- _EXERCISE OBJECTIVE_
Copy out each line of the data that holds the word "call".
───── GIVEN RECORDS
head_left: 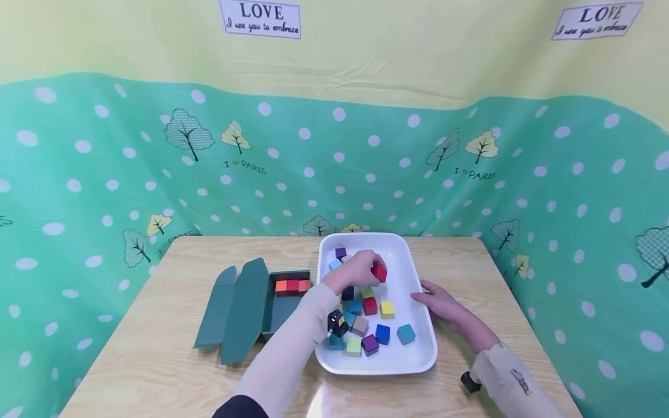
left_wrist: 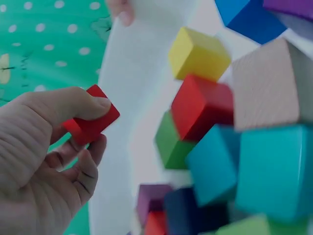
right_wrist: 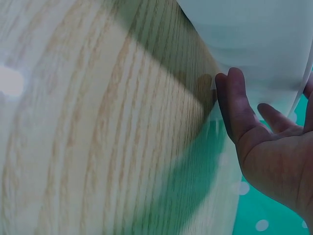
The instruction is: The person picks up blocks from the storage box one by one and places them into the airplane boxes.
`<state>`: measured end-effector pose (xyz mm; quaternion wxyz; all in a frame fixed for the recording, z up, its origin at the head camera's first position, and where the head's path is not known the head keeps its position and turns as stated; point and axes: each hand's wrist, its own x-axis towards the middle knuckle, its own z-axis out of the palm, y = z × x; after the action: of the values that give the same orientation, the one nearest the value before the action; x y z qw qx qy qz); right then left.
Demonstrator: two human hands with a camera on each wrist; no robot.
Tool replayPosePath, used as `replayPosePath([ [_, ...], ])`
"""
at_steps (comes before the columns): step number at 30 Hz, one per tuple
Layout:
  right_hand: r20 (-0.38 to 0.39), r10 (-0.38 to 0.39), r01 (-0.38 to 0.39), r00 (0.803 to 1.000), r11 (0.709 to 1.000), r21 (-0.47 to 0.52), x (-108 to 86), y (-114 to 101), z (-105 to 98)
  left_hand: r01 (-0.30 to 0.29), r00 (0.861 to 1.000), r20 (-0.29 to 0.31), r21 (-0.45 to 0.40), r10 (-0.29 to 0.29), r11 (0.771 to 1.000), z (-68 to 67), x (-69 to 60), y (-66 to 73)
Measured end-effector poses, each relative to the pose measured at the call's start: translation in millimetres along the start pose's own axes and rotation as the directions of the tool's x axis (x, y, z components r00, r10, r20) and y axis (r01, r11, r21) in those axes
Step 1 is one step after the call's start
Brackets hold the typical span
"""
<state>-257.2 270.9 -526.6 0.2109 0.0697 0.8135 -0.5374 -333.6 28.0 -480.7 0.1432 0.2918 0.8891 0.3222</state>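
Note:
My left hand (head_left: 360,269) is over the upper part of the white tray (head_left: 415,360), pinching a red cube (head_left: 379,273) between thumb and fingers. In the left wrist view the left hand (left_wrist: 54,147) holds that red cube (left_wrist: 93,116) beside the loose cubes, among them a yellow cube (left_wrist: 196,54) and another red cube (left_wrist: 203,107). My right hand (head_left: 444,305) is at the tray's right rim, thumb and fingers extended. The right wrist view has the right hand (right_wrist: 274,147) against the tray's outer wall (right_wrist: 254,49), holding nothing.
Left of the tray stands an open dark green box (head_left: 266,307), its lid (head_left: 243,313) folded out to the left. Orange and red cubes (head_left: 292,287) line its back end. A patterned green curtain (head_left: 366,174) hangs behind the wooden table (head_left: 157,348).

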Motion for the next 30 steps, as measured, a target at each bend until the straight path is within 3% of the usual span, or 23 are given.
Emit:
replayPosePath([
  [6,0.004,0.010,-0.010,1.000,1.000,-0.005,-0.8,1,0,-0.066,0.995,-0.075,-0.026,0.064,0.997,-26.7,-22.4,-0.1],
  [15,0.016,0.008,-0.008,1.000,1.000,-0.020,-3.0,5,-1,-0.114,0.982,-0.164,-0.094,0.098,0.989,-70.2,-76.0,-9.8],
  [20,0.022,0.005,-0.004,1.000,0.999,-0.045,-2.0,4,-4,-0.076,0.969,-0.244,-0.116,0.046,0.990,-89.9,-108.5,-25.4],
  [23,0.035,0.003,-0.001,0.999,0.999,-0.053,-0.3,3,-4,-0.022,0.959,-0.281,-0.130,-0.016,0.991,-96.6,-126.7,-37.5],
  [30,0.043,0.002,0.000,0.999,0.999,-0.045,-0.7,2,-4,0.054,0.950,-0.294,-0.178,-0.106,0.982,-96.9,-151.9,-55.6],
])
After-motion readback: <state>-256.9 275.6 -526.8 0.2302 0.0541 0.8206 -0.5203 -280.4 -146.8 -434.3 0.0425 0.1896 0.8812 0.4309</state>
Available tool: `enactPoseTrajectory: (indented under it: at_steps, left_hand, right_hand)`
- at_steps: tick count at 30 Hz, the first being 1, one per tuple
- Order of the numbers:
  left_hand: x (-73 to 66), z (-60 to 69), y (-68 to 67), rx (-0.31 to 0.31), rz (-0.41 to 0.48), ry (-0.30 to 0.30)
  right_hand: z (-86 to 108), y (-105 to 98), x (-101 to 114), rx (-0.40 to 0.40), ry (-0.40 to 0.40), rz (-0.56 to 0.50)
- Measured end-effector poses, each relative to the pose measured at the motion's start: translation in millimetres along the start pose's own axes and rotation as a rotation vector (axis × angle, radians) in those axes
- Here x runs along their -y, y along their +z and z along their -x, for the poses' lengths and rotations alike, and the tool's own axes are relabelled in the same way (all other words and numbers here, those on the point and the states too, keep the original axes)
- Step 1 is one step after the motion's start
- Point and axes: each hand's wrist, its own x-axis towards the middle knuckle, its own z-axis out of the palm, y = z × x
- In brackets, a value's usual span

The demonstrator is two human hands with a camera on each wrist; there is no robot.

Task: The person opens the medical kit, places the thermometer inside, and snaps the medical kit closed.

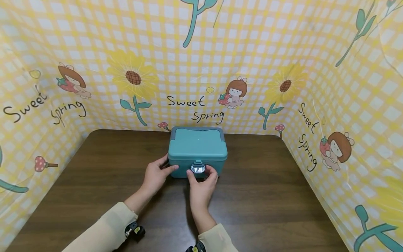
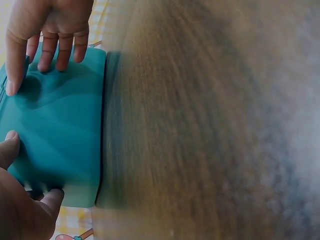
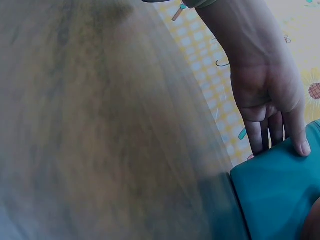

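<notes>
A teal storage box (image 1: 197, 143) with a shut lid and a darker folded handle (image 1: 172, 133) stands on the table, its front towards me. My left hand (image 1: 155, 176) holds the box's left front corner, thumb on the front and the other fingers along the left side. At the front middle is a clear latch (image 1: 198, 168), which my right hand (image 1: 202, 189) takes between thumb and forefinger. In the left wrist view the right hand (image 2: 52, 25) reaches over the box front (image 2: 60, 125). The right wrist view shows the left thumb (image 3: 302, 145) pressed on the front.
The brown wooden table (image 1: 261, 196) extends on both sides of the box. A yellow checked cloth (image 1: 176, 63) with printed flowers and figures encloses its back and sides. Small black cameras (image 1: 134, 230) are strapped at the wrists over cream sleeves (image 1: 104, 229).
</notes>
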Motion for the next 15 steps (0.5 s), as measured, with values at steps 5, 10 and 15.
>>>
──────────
- _TASK OUTPUT_
Measured end-effector poses, each relative to the pose measured at the call's start: translation in millimetres along the start pose's own axes and rotation as the directions of the tool's x axis (x, y, z components r00, r10, r20) and y axis (r01, r11, r21) in those axes
Step 1 is one step after the call's start

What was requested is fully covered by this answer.